Площадка перед супермаркетом оказалась такой же тихой и пустой, как и все вокруг; туман тек и моросил вокруг лучезарных рекламных щитов. Грузовой автомобиль, сплошь покрытый капельками измороси, дремал у въезда на парковку. Безлюдье и безмолвие ночи угнетали и давили на сердце и тут, зато было очень светло.
Вряд ли такой яркий свет подпустит… что-нибудь из темноты, подумал Ланс, пытаясь успокоить себя. Может, Лиса ходит сюда? Вспоминать, что такое день?

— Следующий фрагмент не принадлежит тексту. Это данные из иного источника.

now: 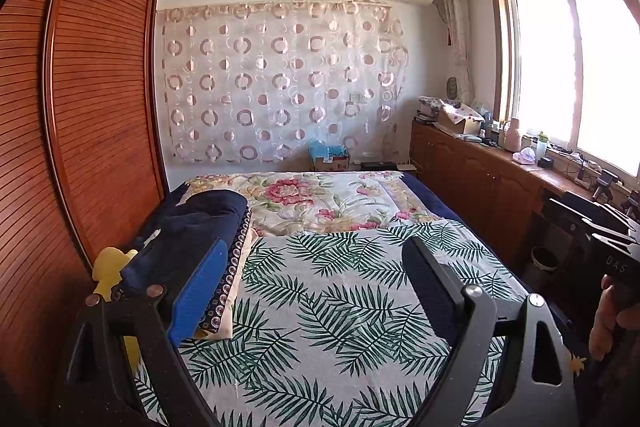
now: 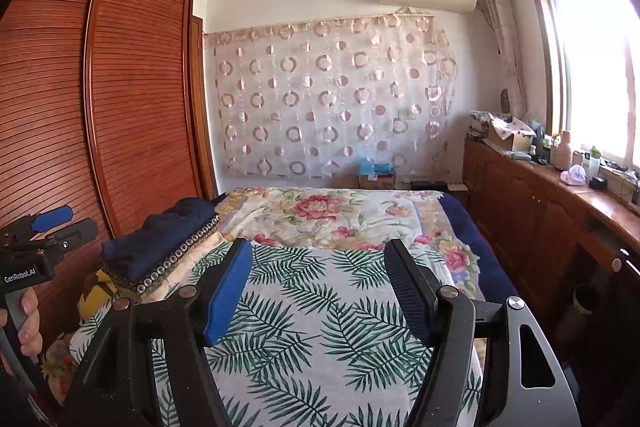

Эта мысль его почти развеселила. Ланс как-то упустил из виду, что ярко освещенный кусок ночи нигде не огорожен и не защищен: сияние ламп и рекламы создавало иллюзию защиты само собой, а злая небесная бездна скрылась за козырьком над золотисто освещенными витринами. Ланс улыбнулся, ощутив себя отважным героем романа, и пошел вдоль витрины, гуляючи, небрежно посматривая по сторонам.